Each entry is to be retyped exactly as it stands.

>>>>>

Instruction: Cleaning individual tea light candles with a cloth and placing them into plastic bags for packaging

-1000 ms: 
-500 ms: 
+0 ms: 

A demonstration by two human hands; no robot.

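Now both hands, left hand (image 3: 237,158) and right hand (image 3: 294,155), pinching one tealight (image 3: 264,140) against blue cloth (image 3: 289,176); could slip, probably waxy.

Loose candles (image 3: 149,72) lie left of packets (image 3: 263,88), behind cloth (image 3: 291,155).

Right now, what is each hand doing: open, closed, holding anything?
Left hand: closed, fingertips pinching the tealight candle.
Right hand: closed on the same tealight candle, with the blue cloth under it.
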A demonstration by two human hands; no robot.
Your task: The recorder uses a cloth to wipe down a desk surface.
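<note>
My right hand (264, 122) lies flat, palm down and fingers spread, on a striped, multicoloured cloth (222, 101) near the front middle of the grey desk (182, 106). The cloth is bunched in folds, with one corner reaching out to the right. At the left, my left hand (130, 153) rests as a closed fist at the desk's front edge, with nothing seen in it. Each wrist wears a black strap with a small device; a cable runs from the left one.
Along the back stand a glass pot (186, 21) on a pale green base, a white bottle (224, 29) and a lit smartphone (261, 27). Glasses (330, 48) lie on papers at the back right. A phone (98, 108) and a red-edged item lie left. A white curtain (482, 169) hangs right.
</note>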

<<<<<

[RESULT OF THE TASK]
Instruction: Cleaning individual tea light candles with a cloth and placing them into plastic bags for packaging

-1000 ms: 
-500 ms: 
+0 ms: 

A demonstration by two human hands; no robot.

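Now both hands, left hand (image 3: 237,158) and right hand (image 3: 294,155), pinching one tealight (image 3: 264,140) against blue cloth (image 3: 289,176); could slip, probably waxy.

Loose candles (image 3: 149,72) lie left of packets (image 3: 263,88), behind cloth (image 3: 291,155).

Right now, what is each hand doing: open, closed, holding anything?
Left hand: closed, fingertips pinching the tealight candle.
Right hand: closed on the same tealight candle, with the blue cloth under it.
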A demonstration by two human hands; no robot.
Your task: The recorder uses a cloth to wipe down a desk surface.
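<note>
My right hand (264, 122) lies flat, palm down and fingers spread, on a striped, multicoloured cloth (222, 101) near the front middle of the grey desk (182, 106). The cloth is bunched in folds, with one corner reaching out to the right. At the left, my left hand (130, 153) rests as a closed fist at the desk's front edge, with nothing seen in it. Each wrist wears a black strap with a small device; a cable runs from the left one.
Along the back stand a glass pot (186, 21) on a pale green base, a white bottle (224, 29) and a lit smartphone (261, 27). Glasses (330, 48) lie on papers at the back right. A phone (98, 108) and a red-edged item lie left. A white curtain (482, 169) hangs right.
</note>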

That is the entire output.